▶ **TASK DESCRIPTION**:
Each line of the material should be set down exactly. Pictures are not part of the copy.
Start of INFORMATION SHOWN
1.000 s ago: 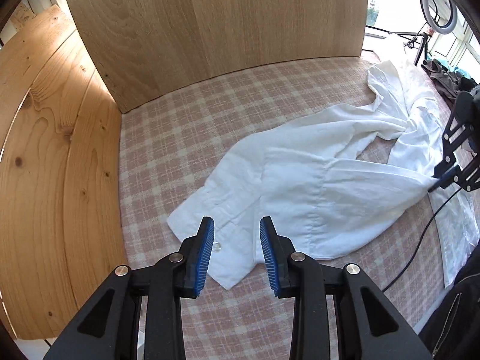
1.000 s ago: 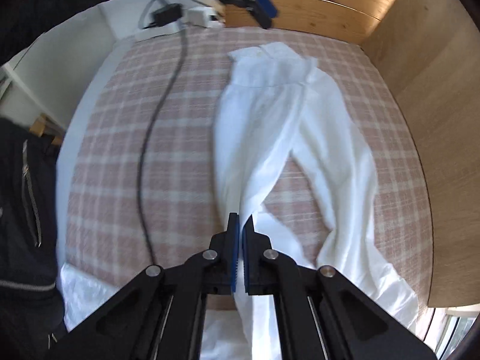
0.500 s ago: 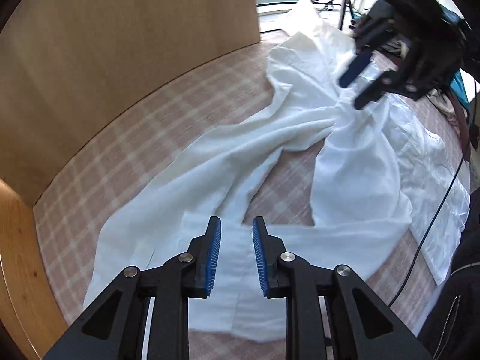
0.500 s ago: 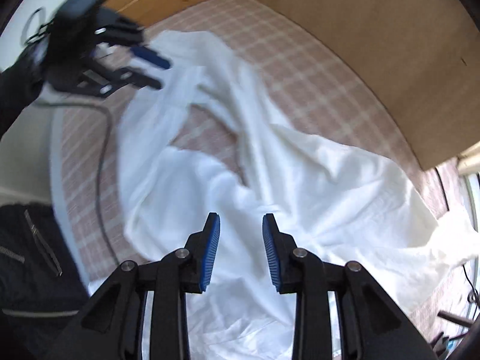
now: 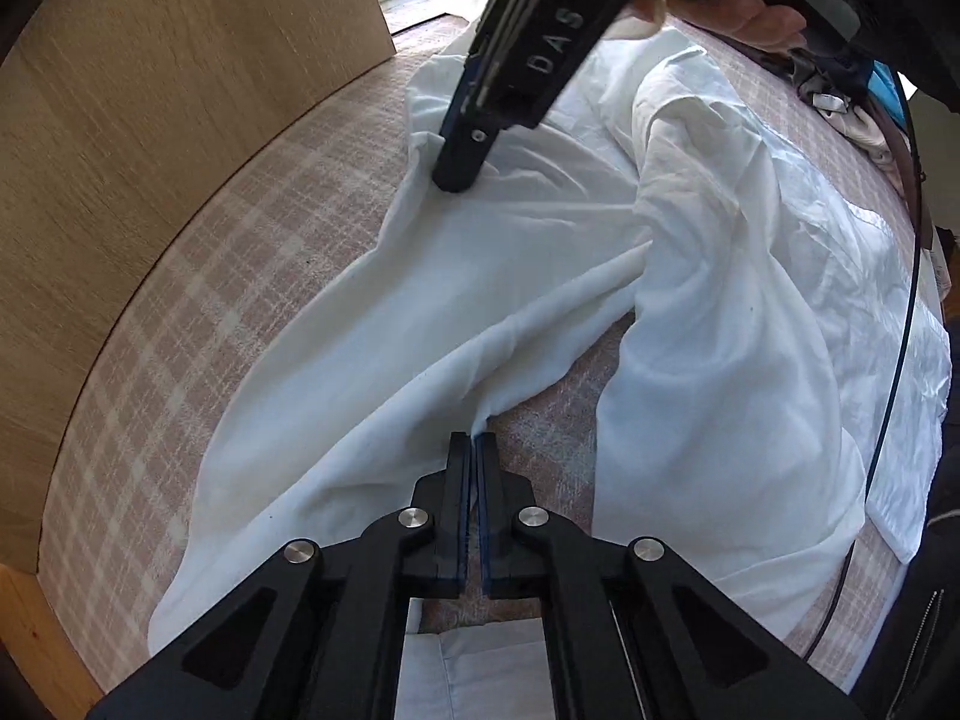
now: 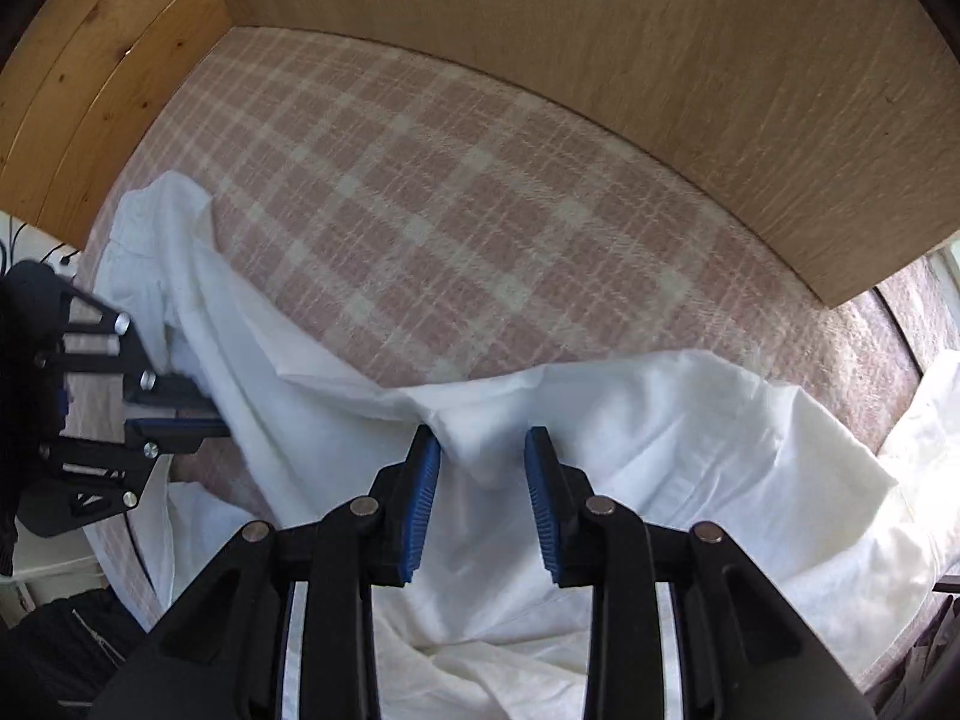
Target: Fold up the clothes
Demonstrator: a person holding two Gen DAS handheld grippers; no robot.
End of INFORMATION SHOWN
▶ **PROBLEM SOLUTION**:
1.000 s ago: 
1.000 s ago: 
0.500 s ago: 
0.500 s ago: 
now: 
now: 
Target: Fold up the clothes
Demonstrator: a person holding two Gen DAS handheld grippers; no robot.

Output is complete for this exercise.